DESCRIPTION OF THE TASK:
Please transcribe the data below exactly. Leave the pictures out.

SUPPLIED INFORMATION:
══════════════════════════════

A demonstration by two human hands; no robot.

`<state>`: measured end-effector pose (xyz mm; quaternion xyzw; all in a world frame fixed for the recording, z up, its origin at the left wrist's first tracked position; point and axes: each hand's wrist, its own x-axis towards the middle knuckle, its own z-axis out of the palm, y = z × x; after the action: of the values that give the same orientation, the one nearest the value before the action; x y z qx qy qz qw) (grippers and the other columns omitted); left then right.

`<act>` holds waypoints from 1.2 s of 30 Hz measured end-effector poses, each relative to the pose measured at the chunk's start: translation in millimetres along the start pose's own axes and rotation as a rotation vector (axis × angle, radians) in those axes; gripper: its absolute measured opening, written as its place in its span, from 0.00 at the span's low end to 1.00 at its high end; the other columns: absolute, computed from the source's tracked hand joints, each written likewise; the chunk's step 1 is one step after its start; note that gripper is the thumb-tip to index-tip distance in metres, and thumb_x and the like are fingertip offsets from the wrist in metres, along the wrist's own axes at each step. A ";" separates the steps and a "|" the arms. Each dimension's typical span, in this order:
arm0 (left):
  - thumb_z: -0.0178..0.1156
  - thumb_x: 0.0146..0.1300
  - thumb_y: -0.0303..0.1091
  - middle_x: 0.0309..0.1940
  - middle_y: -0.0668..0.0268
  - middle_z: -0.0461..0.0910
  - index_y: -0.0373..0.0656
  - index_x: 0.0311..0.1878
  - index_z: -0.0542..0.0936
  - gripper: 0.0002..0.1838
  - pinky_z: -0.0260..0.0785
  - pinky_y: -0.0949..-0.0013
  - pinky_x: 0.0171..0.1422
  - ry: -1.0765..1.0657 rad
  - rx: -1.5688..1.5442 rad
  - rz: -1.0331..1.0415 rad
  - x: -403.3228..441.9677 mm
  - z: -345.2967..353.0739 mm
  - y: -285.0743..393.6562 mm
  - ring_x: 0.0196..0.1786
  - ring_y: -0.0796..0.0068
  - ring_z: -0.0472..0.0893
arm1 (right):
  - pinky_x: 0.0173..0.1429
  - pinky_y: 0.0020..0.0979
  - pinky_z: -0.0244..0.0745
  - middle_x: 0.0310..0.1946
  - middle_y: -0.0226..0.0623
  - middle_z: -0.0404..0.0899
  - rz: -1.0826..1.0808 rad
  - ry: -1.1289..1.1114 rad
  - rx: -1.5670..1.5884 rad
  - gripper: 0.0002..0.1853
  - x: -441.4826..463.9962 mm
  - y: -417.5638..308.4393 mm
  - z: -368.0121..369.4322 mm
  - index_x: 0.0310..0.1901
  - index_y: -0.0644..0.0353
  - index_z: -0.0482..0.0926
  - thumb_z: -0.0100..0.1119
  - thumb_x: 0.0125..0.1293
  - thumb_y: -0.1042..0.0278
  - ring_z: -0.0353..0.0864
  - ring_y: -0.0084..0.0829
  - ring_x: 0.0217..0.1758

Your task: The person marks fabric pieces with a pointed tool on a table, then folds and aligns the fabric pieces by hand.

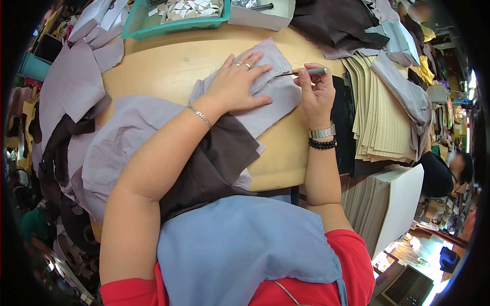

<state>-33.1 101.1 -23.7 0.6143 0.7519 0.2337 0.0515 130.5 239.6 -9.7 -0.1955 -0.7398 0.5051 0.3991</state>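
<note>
"While the right grip (pixel 319 97) is clamped on the pen-like tool (pixel 316 71), thumb and fingers together, which way does the pale lilac cloth (pixel 268 113) lie from it?"

"To its left, on the tabletop (pixel 278 160). The tool's long axis runs nearly crosswise, its slim dark tip pointing at a rough edge in the cloth. Whether the tip touches, I can't tell."

"Which hand is nearer the cloth?"

"The left grip (pixel 236 85): palm down on it, fingers spread apart, clamped on nothing. The right one is just beside the cloth's right side."

"And how does the cloth look?"

"Matt, lightly creased, in overlapping layers, with an angular far corner. A dark brown cloth (pixel 219 153) lies next to it, partly under the left forearm."
</note>
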 end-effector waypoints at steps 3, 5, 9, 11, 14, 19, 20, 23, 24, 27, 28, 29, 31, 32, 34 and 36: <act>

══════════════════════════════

ANSWER BOX:
A demonstration by two human hands; no robot.

`<state>`: measured end-effector pose (xyz mm; quaternion xyzw; all in a world frame fixed for the recording, z up, its origin at the left wrist's first tracked position; point and axes: each hand's wrist, its own x-axis towards the middle knuckle, its own z-axis out of the palm, y = z × x; after the action: of the values that give the same orientation, the one nearest the value before the action; x y z qx qy qz qw) (grippers and the other columns omitted); left then right.

`<act>` holds waypoints from 1.2 s of 30 Hz measured end-effector poses, each relative to the pose measured at the chunk's start: translation in millimetres along the start pose's own axes and rotation as a rotation vector (axis × angle, radians) in those axes; gripper: its absolute measured opening, written as its place in its span, from 0.00 at the span's low end to 1.00 at its high end; the other columns: absolute, computed from the source's tracked hand joints, each written likewise; the chunk's step 1 is one step after its start; note that gripper is the thumb-tip to index-tip distance in metres, and thumb_x and the like are fingertip offsets from the wrist in metres, along the wrist's own axes at each step. A ";" separates the steps and a "|" the arms. Each dimension's typical span, in this order:
arm0 (left):
  - thumb_z: -0.0178..0.1156
  - thumb_x: 0.0146..0.1300
  - thumb_y: -0.0303..0.1091
  - middle_x: 0.0309..0.1940
  - middle_y: -0.0668..0.0268
  - middle_z: -0.0461..0.0910
  - index_y: -0.0373..0.0656
  - index_x: 0.0311..0.1878
  - index_z: -0.0542..0.0936
  - gripper: 0.0002..0.1838
  - pinky_z: -0.0260..0.0785
  - pinky_y: -0.0949..-0.0013
  - pinky_x: 0.0171..0.1422
  - ry: -1.0765..1.0657 rad
  - rx: -1.5688..1.5442 rad
  - rz: -1.0331..1.0415 rad
  - x: -403.3228..441.9677 mm
  - z: -345.2967..353.0739 mm
  - y: -285.0743..393.6562 mm
  - ring_x: 0.0196..0.1786
  - ring_y: -0.0796..0.0068
  - ring_z: -0.0472..0.0893
arm1 (right):
  - pinky_x: 0.0173..0.1429
  - pinky_y: 0.0020..0.0979
  - pinky_z: -0.0244..0.0745
  - middle_x: 0.0310..0.1946
  - middle_y: -0.0226..0.0623
  - middle_z: -0.0404..0.0899
  - rz: -1.0826..1.0808 rad
  - ry: -1.1289..1.1114 rad
  - rx: -1.5670..1.5884 rad
  - gripper: 0.0002..0.1853
  - x: -441.4826..463.9962 mm
  - y: -417.5638..308.4393 mm
  - z: -368.0121..369.4322 mm
  - index_x: 0.0310..0.1901
  - index_y: -0.0644..0.0353
  - index_z: -0.0482..0.0926
  - thumb_z: -0.0100..0.1119
  - thumb_x: 0.0125..0.1293
  - thumb_y: -0.1042..0.0278
  - ring_z: -0.0353..0.0864
  - ring_y: -0.0084..0.0829
  - ring_x: 0.0217..0.1758

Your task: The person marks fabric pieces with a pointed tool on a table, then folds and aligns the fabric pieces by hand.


<state>-33.1 101.1 -23.7 0.6143 0.7519 0.2337 0.0515 130.5 239.6 -9.7 -0.1955 -0.7398 0.5051 0.3991</state>
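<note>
"While the right grip (pixel 319 97) is clamped on the pen-like tool (pixel 316 71), thumb and fingers together, which way does the pale lilac cloth (pixel 268 113) lie from it?"

"To its left, on the tabletop (pixel 278 160). The tool's long axis runs nearly crosswise, its slim dark tip pointing at a rough edge in the cloth. Whether the tip touches, I can't tell."

"Which hand is nearer the cloth?"

"The left grip (pixel 236 85): palm down on it, fingers spread apart, clamped on nothing. The right one is just beside the cloth's right side."

"And how does the cloth look?"

"Matt, lightly creased, in overlapping layers, with an angular far corner. A dark brown cloth (pixel 219 153) lies next to it, partly under the left forearm."
</note>
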 end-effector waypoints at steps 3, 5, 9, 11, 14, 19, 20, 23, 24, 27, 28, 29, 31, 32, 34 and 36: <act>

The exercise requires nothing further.